The Central Bank of Cuba (BCC) promised this Friday that businesses accepting digital payments will receive funds immediately, as part of a package of new measures to promote digital payments announced to state media.
According to the official organization, the real-time accreditation of Online Payment operations will begin on August 1st for transactions within the bank itself, and it will gradually be extended.
The BCC acknowledged that the delay in accreditation was "one of the main objections to the digital channel."
The announcement comes three years after the regime enforced mandatory banking through Resolution 111/2023, a policy that is now recognized even by the pro-government press as a resounding failure: only 3.77% of transactions in Cuba are digital, and less than 10% of private businesses regularly accept transfers.
Along with the promise of immediate accreditation, the BCC announced changes to the fees: the fee applied to businesses for Online Payments decreases from 1.5% to 0.8%; the cash deposit fee is eliminated; and a new fee of 0.2% is established for cash withdrawals, arguing that physical money incurs costs for production, transport, and custody.
In terms of bonuses, the consumer will receive a 4% for Online Payment transactions, with a cap of 210 Cuban pesos (CUP) for transactions exceeding 5,250 CUP, while the merchant will receive a 2% for operations received through this method, with a cap of 105 CUP.
The package also modifies the thresholds for transfers between individuals: the limit for individual transactions is removed and a monthly threshold of 2.5 million CUP is set, above which physical presence will be required to declare the destination of the funds.
In parallel, Resolution 74/2026, signed on July 10 by the chairwoman of the BCC, Juana Lilia Delgado Portal, and published this Friday in the Official Gazette, indefinitely suspends the limit of 5,000 CUP for cash collections and payments among economic actors, delegating the negotiation on a case-by-case basis to each bank with its clients.
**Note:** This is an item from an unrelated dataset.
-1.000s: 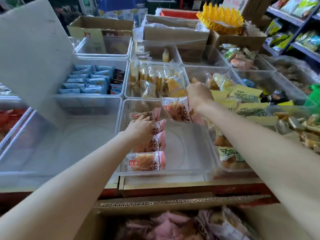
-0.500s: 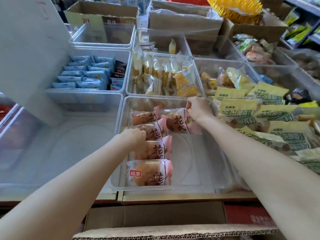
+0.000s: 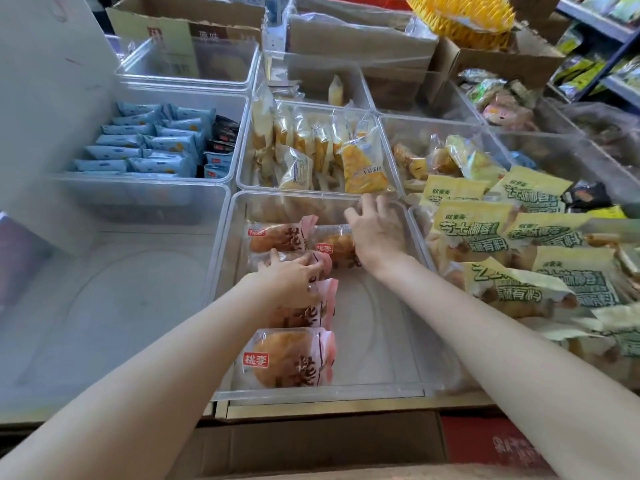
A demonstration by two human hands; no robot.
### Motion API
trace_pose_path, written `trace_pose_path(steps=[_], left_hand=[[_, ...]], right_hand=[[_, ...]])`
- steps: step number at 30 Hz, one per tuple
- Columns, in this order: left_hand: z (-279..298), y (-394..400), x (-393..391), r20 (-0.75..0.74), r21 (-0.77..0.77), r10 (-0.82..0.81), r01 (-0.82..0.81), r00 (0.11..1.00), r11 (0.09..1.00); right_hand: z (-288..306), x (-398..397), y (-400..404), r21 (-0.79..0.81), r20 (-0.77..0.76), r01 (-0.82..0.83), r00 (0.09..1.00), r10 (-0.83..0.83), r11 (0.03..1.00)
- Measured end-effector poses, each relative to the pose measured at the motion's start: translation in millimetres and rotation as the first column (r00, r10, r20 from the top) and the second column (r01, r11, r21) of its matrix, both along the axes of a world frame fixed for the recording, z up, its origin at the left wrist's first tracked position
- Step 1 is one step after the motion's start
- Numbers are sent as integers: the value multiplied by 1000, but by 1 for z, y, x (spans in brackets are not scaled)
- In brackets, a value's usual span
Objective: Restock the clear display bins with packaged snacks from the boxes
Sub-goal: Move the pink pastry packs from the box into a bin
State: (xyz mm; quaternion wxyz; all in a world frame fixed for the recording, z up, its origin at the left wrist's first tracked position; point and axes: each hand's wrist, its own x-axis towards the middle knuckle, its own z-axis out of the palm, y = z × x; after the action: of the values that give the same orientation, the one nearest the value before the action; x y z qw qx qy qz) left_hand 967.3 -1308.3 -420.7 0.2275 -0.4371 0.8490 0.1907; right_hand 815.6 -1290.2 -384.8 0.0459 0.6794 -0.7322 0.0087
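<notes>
A clear bin (image 3: pixel 322 393) sits front and centre. Down its left side runs a column of pink-edged bread packets (image 3: pixel 284 358). My left hand (image 3: pixel 291 279) rests on the middle of that column, fingers lying across a packet and hiding most of it. A further bread packet (image 3: pixel 330 243) lies at the bin's far end, right of the column's top packet (image 3: pixel 277 235). My right hand (image 3: pixel 375 233) lies over that packet's right half with fingers spread and reaching toward the bin's back wall. The bin's right half is bare.
An empty clear bin (image 3: pixel 104 306) stands to the left, under a leaning white board (image 3: pixel 41 98). Behind are bins of blue packets (image 3: pixel 152 143) and yellow packets (image 3: pixel 311 150). Green-and-yellow packets (image 3: pixel 502 237) pile up on the right. A cardboard box (image 3: pixel 311 445) lies below the counter edge.
My right hand carried a bread packet down into the bin's far end and its fingers spread out over it. My left hand stayed on the column.
</notes>
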Motion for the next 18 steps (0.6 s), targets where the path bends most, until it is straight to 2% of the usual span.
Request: trace_pose_path(steps=[2, 4, 9, 12, 16, 18], left_hand=[[2, 1, -1, 1, -18, -6, 6, 1000, 1000], [1, 3, 1, -10, -21, -6, 6, 1000, 1000], [15, 12, 17, -120, -108, 69, -83, 990, 991], [44, 30, 25, -292, -176, 64, -119, 954, 977], [82, 63, 35, -541, -179, 61, -186, 839, 966], [99, 90, 40, -636, -259, -54, -146, 770, 955]], right_hand=[[-12, 6, 4, 191, 126, -44, 992, 20, 981], [-23, 1, 4, 355, 183, -19, 982, -50, 935], [-5, -7, 2, 498, 232, 12, 962, -146, 867], [28, -2, 17, 487, 218, -21, 971, -99, 873], [83, 5, 76, 368, 424, -157, 906, -15, 916], [110, 15, 116, 287, 553, -228, 833, 34, 930]])
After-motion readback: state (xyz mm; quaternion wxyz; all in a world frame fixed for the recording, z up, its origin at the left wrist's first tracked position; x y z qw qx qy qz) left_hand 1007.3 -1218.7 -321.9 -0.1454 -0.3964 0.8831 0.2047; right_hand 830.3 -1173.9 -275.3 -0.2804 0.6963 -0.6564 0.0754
The failure of the coercive policy is hard to conceal: the regime imposed more than 15,240 fines and ordered 269 closures of businesses for not accepting electronic payments, without achieving the goal of digitalization.
Meanwhile, the structural cash shortage created a parallel market for converting transfers into physical cash with fees that escalated from 15% in September 2025 to 40% documented in Santiago de Cuba last Thursday, where transferring 1,000 pesos meant receiving only 600 in bills.
The reaction of Cubans to the new measures was one of widespread skepticism: "Now there are no limits on cash payments, the problem is that there is no cash in the banks.", they summarized on social media.
The official newspaper Venceremos itself acknowledged on July 3 that the banking crisis "has ceased to be a banking difficulty and has become a social problem," an admission that contrasts with the optimistic tone with which the BCC presented its new promises this Friday.